**Exercise instructions:**
The answer must consist of every line in the records that contains the word "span".

(Stored items from a collection)
=== Section Start ===
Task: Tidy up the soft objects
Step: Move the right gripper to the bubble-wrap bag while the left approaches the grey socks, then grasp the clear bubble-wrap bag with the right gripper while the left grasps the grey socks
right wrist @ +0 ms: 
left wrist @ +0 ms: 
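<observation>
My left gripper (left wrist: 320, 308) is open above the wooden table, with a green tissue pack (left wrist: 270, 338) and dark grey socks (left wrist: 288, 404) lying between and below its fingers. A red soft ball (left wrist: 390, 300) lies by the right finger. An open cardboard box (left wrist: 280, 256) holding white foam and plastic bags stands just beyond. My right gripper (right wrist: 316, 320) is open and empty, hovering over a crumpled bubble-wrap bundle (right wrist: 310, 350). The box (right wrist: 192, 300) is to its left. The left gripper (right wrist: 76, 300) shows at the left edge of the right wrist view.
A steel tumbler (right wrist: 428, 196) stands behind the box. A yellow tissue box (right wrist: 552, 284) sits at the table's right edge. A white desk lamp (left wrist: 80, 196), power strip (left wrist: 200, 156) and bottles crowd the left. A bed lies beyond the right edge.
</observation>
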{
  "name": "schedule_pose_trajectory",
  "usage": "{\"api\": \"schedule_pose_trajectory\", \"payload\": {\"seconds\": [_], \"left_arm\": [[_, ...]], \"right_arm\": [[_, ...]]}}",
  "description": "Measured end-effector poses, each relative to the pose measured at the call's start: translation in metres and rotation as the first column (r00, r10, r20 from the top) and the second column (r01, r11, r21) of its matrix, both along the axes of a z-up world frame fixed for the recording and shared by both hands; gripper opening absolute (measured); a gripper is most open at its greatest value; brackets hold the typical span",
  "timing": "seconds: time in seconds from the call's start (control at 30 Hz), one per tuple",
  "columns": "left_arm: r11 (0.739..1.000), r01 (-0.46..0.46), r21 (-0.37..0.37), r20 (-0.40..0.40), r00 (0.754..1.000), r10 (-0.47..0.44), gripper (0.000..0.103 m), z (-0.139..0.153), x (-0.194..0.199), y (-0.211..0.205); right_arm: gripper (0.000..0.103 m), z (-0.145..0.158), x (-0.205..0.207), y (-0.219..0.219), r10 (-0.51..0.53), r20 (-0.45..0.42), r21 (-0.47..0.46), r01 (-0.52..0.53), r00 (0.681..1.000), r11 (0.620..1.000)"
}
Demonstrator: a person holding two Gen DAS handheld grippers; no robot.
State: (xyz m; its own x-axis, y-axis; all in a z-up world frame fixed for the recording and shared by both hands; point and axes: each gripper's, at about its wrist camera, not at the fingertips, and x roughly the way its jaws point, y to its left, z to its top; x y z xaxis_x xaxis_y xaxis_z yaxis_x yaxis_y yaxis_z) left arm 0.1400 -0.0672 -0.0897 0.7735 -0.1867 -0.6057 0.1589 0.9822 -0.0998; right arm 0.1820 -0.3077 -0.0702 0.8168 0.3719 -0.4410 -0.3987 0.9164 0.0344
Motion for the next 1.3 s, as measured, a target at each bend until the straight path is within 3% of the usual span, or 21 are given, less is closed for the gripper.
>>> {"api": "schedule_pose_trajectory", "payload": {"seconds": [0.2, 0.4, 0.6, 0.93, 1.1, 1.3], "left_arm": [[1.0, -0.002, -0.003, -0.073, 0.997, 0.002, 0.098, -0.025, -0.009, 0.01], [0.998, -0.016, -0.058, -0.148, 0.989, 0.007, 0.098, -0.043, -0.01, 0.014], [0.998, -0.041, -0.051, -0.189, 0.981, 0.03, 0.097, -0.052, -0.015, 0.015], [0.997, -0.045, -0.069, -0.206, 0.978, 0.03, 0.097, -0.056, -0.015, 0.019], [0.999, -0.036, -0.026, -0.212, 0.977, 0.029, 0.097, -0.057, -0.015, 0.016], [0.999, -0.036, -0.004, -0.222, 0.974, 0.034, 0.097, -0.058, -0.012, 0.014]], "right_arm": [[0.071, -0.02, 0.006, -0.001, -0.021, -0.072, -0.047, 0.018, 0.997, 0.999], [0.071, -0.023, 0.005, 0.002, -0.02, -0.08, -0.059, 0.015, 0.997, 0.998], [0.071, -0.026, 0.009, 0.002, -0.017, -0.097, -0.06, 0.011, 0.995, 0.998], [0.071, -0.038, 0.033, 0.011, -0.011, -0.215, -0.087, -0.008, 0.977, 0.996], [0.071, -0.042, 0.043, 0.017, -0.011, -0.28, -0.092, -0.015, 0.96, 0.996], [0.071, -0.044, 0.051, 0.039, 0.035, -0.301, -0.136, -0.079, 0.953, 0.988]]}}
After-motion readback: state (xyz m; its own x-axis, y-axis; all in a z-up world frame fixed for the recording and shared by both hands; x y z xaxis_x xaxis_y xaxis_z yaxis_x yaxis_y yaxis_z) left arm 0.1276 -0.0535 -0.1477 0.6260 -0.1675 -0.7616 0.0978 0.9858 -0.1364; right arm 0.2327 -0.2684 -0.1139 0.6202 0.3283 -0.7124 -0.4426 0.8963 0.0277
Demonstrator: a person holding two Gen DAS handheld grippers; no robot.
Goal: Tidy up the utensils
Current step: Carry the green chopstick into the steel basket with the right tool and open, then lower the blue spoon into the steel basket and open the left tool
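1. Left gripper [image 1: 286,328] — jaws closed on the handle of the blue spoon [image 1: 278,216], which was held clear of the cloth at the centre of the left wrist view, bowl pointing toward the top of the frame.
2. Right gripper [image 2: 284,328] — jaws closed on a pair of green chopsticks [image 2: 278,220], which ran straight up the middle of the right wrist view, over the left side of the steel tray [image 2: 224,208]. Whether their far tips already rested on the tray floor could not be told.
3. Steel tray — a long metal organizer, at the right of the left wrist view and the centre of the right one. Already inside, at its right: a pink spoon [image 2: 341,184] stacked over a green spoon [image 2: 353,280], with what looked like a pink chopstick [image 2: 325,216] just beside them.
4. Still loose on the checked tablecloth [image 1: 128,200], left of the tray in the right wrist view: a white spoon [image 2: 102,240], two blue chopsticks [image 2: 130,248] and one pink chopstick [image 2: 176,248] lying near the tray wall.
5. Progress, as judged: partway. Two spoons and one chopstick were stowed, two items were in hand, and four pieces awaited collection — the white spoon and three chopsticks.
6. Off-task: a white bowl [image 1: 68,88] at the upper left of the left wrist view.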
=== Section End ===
**Output below:**
  "description": "Measured end-effector poses, each relative to the pose measured at the call's start: translation in metres and rotation as the first column (r00, r10, r20 from the top) and the second column (r01, r11, r21) of its matrix, both along the axes of a z-up world frame fixed for the recording and shared by both hands; gripper opening absolute (measured); a gripper is most open at its greatest value; brackets hold the typical span",
Motion for the next 1.3 s, as measured, a target at each bend until the straight path is within 3% of the usual span, or 21 are given, less is closed for the gripper.

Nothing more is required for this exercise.